An important issue in terms of analysis is also the different number of variables from different seasons obtained with S2. As the results showed, summer and spring variables include spectral indices that were ranked highly in terms of importance (
Figure A4,
Appendix B). In addition to the seasonality, the confusion matrix indicated difficulties in distinguishing between litter with fern understory (M-F) and tall shrubs (V-MAa). As the M-F fuel model has a very similar plant structure to the shrubs (V-MAa), the RF model had some difficulty in identifying and distinguishing these two fuel models. Litter of intermediate to long needle pines (F-PIN) and Litter of intermediate to long needle pines and shrub under-story (M-PIN) were also similar. The model classified nine correct observations of F-PIN and predicted seven observations as M-PIN (
Table 15), although these two fuel models are similar in terms of structure in the overstory but with different understory vegetation. The most promising results were obtained to classify tall- and low-shrub fuel models (V-Ma and V-Mb). In terms of producer accuracy, V-Ma and V-Mb yielded PAs of 0.69 and 0.52, respectively. Fuel models M-F and V-Ha also yielded good PAs of 0.55 and 0.60, respectively.

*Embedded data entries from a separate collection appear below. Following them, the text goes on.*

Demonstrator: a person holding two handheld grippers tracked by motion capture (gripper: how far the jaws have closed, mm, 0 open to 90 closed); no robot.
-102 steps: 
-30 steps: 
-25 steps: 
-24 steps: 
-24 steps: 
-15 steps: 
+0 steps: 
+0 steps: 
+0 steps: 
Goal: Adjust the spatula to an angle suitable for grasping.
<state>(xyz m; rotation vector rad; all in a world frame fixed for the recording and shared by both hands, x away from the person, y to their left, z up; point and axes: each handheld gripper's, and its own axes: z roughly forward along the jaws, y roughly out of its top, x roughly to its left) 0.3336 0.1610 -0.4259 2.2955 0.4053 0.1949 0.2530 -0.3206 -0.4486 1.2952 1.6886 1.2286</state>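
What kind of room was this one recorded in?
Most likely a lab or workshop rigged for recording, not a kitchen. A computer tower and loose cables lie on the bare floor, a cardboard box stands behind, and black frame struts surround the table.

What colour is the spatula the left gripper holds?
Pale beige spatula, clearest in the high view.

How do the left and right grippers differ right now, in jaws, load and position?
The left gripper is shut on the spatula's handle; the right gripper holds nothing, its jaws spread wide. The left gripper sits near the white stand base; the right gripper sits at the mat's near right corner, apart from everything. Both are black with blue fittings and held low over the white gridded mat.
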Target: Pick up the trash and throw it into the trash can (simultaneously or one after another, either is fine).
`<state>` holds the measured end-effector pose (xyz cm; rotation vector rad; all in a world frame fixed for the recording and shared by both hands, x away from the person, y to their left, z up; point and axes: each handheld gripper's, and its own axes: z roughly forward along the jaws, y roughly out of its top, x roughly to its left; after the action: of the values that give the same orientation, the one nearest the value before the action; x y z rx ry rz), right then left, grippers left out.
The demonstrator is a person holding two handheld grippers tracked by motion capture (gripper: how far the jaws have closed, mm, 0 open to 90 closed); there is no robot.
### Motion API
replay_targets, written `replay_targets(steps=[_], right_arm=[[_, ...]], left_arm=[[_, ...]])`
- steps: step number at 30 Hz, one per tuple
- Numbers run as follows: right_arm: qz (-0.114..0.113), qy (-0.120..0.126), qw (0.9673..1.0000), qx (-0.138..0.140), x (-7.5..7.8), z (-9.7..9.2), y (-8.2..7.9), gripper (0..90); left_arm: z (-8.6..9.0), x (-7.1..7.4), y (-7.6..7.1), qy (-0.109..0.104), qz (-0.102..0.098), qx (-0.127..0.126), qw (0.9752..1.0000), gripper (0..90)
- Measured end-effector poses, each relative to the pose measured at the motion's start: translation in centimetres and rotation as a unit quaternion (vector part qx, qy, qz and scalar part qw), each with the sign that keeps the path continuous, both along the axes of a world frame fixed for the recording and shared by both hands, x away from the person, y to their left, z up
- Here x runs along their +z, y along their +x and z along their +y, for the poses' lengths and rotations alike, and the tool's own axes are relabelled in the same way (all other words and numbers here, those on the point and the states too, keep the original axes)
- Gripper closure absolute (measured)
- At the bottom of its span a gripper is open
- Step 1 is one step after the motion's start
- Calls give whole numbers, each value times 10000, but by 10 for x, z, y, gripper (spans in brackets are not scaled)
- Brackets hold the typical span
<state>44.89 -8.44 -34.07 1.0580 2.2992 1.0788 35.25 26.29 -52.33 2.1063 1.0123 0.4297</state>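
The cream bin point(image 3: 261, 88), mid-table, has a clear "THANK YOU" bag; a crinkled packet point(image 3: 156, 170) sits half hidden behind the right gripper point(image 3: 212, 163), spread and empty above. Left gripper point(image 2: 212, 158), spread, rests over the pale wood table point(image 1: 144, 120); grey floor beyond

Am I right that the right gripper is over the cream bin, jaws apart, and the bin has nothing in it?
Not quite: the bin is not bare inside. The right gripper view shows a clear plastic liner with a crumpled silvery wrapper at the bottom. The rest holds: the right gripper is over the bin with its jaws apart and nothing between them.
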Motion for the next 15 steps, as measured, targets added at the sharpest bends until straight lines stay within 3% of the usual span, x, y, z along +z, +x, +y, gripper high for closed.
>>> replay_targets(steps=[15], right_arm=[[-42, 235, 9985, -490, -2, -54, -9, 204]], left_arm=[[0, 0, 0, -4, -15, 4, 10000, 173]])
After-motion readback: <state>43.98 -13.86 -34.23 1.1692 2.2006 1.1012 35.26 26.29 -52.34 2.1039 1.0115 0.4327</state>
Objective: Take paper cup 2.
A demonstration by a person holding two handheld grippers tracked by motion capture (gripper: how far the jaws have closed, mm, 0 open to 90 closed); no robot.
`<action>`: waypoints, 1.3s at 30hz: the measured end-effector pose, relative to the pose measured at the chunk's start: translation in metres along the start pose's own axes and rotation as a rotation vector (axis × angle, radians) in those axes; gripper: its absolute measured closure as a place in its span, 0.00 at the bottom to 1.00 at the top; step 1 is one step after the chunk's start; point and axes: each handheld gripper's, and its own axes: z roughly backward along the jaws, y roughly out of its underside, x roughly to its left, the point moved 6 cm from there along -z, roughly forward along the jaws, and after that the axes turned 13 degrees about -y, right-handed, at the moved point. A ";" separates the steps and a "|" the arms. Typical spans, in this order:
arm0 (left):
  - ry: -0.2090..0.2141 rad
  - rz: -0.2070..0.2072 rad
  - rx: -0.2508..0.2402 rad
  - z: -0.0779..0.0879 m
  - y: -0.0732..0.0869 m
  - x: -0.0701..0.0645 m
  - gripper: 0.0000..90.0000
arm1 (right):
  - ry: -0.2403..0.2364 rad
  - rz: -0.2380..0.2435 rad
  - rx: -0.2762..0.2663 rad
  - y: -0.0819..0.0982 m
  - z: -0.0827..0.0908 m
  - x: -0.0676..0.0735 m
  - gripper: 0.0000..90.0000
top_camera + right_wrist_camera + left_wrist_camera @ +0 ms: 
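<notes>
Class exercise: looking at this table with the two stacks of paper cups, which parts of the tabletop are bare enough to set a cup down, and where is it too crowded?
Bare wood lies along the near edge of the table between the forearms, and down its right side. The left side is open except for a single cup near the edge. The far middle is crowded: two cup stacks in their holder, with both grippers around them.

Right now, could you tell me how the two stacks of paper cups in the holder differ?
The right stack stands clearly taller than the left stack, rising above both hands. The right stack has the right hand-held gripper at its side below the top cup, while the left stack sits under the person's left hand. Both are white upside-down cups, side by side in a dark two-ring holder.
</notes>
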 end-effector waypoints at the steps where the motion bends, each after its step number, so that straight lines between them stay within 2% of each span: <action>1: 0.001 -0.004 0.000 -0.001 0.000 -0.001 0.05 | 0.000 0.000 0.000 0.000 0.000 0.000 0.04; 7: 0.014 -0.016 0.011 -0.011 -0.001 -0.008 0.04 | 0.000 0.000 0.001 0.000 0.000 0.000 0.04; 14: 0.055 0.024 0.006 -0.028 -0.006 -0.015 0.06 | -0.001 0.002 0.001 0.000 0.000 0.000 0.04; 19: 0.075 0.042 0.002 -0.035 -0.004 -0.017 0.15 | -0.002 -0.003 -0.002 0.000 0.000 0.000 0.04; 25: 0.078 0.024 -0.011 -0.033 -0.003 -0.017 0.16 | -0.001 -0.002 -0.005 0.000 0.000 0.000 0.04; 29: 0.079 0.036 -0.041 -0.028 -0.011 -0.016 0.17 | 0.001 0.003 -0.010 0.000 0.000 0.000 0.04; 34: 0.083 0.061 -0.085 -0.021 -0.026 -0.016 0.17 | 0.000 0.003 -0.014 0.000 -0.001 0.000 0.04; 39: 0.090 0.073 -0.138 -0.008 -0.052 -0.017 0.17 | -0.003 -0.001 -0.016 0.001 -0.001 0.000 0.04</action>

Improvements in future fuel mapping studies could be made by focusing on some key points. One way would be to develop fuel models less variable in structure and composition. Improvement could also be achieved by increasing the number of plots sampled and their representativeness for each fuel model. Finally, focusing on creating a more balanced sampling design would prevent large variations in the number sample plots by fuel model under analysis.